Part B - Languages

OpenMP - Map Reduce

Describe the two most common parallel patterns
Implement the map and reduce algorithms using OpenMP directives

The two most common patterns in parallel programming are map and reduce.  The map pattern is often combined with another pattern for a compound solution.  Hadoop technology is based on Map-Reduce.  Some writers associate the success of Google's search engine with this compound pattern.

This chapter describes algorithms that implement the map and reduce patterns.  In each case, the serial version of the code is presented and followed by its parallel implementation.

The Map Pattern

Introduction

The Map pattern is the simplest parallel pattern.  It describes the same task executing on a set of different data elements.  The execution of each task is independent of the execution of any other task.  Since tasks are independent of one another, they can execute in parallel without further analysis.

Serial versions of map algorithms have growth rates of O(n).  Parallel versions reduce the elapsed times from O(n) to O(n/p) in direct proportion to the number of processors (p) available. A Serial Version of the Map Pattern A Parallel Version of the Map Pattern

Elemental Function

The task or set of instructions executed on each element of a collection is called the elemental function of the pattern.  The elemental function operates on each data element separately.  The data elements are completely unrelated.  Due to their independence the tasks do not communicate with one another.

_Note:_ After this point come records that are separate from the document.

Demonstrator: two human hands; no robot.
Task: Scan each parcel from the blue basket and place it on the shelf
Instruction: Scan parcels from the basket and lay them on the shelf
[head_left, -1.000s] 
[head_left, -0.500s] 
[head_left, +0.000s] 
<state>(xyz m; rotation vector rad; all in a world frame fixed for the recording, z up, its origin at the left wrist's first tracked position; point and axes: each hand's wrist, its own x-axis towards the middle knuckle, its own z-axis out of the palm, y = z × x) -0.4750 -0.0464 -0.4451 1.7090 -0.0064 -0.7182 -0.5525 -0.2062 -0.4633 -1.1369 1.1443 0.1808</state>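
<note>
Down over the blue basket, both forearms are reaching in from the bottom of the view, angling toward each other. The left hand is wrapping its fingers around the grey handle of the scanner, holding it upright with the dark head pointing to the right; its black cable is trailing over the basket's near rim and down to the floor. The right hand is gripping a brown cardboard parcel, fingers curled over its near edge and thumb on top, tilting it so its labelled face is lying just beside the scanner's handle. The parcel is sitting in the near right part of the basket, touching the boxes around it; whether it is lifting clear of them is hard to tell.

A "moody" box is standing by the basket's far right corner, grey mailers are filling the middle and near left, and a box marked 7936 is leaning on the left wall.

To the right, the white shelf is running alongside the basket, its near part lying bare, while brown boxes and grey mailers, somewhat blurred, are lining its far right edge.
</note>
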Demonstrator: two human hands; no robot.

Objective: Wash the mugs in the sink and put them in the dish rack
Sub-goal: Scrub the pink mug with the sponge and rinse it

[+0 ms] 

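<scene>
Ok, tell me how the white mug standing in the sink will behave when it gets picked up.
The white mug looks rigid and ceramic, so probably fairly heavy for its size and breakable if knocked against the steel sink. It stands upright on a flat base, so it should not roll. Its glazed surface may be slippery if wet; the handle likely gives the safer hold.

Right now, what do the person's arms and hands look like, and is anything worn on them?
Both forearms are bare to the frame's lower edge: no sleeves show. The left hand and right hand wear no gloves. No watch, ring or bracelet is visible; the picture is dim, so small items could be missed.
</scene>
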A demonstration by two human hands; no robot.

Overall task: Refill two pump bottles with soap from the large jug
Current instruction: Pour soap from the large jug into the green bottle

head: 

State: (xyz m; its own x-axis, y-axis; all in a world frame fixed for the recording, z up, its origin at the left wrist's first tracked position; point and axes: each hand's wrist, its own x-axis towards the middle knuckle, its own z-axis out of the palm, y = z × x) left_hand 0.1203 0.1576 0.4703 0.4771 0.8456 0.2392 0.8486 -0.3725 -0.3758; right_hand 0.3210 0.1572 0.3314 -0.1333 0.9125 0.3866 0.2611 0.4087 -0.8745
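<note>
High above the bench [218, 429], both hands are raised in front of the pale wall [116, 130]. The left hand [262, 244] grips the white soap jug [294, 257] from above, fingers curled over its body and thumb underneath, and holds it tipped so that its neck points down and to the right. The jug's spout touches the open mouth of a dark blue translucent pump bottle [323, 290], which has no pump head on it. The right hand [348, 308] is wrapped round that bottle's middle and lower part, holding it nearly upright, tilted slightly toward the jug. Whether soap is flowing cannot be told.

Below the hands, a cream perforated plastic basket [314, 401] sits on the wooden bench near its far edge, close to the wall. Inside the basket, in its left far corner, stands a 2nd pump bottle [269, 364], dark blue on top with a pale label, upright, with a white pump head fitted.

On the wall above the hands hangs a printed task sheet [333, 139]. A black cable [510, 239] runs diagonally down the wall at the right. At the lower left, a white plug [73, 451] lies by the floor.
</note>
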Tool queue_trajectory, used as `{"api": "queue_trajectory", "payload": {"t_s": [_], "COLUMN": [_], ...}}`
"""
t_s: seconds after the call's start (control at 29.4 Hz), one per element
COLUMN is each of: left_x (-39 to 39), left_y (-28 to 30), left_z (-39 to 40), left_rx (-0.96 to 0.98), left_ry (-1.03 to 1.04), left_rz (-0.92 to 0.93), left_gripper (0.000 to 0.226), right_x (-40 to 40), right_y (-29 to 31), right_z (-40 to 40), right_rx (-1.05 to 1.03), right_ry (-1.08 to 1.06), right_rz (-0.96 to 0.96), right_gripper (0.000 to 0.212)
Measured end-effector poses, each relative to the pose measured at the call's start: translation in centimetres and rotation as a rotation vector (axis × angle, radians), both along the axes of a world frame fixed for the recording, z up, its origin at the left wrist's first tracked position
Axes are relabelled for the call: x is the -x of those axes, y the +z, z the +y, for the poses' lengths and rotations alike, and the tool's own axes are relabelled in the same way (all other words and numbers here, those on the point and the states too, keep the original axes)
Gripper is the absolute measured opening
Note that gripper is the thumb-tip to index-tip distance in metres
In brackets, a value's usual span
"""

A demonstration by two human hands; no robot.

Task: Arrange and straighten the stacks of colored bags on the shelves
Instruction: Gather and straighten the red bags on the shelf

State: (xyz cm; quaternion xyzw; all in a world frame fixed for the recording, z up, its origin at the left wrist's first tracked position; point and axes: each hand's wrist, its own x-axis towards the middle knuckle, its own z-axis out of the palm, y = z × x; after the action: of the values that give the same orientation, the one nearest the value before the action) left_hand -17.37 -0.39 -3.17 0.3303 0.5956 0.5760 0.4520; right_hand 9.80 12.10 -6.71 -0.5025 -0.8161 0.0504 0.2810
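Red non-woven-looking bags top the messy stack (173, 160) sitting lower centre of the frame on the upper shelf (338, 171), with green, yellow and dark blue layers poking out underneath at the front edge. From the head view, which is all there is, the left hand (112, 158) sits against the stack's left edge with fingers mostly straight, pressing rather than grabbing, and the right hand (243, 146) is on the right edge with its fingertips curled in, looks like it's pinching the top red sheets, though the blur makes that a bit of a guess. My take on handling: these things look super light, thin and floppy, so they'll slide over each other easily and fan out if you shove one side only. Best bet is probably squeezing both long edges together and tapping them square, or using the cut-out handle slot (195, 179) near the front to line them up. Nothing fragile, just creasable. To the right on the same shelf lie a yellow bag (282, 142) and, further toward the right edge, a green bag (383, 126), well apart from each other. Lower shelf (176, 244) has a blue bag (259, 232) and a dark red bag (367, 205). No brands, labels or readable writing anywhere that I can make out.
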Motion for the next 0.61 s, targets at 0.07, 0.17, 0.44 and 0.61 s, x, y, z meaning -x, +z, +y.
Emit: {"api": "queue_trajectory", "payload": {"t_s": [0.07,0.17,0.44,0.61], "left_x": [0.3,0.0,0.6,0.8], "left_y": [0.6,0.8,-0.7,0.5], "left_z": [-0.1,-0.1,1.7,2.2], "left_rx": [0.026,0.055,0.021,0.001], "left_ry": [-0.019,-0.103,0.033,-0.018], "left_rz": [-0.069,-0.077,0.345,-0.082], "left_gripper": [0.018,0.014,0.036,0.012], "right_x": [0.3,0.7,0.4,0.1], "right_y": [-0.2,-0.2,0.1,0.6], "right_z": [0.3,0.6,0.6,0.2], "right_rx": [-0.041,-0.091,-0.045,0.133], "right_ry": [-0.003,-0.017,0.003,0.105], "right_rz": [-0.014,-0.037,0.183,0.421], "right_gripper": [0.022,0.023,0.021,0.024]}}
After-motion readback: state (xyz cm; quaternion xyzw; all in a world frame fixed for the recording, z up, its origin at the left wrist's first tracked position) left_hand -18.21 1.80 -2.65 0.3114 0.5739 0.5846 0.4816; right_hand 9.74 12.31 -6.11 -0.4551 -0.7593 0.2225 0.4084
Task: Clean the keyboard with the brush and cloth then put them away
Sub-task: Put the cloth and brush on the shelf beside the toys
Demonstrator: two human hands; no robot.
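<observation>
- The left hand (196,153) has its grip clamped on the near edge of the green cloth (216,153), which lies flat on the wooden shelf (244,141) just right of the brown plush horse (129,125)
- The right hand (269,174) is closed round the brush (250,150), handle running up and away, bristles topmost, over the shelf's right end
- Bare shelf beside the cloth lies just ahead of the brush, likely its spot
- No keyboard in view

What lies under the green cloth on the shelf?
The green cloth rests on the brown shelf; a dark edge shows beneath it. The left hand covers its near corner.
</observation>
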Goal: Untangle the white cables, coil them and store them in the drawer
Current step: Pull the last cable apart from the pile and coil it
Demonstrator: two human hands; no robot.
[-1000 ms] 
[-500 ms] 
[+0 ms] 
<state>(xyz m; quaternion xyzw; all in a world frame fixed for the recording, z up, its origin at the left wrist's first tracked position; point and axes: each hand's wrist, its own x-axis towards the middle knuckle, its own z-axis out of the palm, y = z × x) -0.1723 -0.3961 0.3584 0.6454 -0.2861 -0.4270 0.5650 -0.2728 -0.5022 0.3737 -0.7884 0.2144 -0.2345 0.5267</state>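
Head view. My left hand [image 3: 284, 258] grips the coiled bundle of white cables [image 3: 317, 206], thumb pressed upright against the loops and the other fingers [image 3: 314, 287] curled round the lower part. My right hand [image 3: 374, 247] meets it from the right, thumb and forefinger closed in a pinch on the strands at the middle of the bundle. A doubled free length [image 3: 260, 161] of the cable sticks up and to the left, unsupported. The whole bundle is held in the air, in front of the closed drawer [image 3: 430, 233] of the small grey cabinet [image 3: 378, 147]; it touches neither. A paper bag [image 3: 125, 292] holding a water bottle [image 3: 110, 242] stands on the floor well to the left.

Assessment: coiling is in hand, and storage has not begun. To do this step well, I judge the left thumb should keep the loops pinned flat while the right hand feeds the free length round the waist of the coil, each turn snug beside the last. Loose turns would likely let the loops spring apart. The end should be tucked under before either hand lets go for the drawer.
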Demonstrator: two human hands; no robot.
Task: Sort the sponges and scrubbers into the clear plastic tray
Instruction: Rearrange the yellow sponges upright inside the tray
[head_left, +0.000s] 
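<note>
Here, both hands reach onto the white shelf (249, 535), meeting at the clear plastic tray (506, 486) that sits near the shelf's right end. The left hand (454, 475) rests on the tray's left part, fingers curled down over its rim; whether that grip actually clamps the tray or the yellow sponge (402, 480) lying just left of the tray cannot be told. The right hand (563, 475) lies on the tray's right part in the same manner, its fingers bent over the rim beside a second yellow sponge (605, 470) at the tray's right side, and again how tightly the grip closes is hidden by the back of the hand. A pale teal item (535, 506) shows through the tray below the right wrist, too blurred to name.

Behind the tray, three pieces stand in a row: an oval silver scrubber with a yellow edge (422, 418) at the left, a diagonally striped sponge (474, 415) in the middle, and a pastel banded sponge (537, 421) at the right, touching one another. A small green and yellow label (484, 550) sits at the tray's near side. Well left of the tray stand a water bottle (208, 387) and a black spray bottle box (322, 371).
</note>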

The data that an elemental function accesses are classified into two groups

• uniform - data that are the same across all instances of the elemental function
• varying - data that may differ from one instance to another of the elemental function

The map pattern is deterministic as long as the solution does not depend on the order of execution of the elemental function.

Assumptions

The map pattern assumes that the elemental function

• has no side effects
• performs no random writes to memory

The elemental function may read data in memory other than its assigned data.

Example - saxpy

The saxpy operation is the scaling of a vector by a constant factor, followed by the addition of a second vector to the scaled result and finally followed by the storing of the final result in the second vector.  This operation takes its name from the corresponding function in the BLAS (Basic Linear Algebra Subprograms) specification and is the conventional prototype for implementing the map pattern.  The s in the operation's name identifies a single precision operation.  The a denotes alpha - the constant factor.  Note that a is a uniform variable.  The x refers to the original input vector.  The p denotes the plus operation.  The y refers to the augmenting input vector.  Note that the elements of both vectors are varying.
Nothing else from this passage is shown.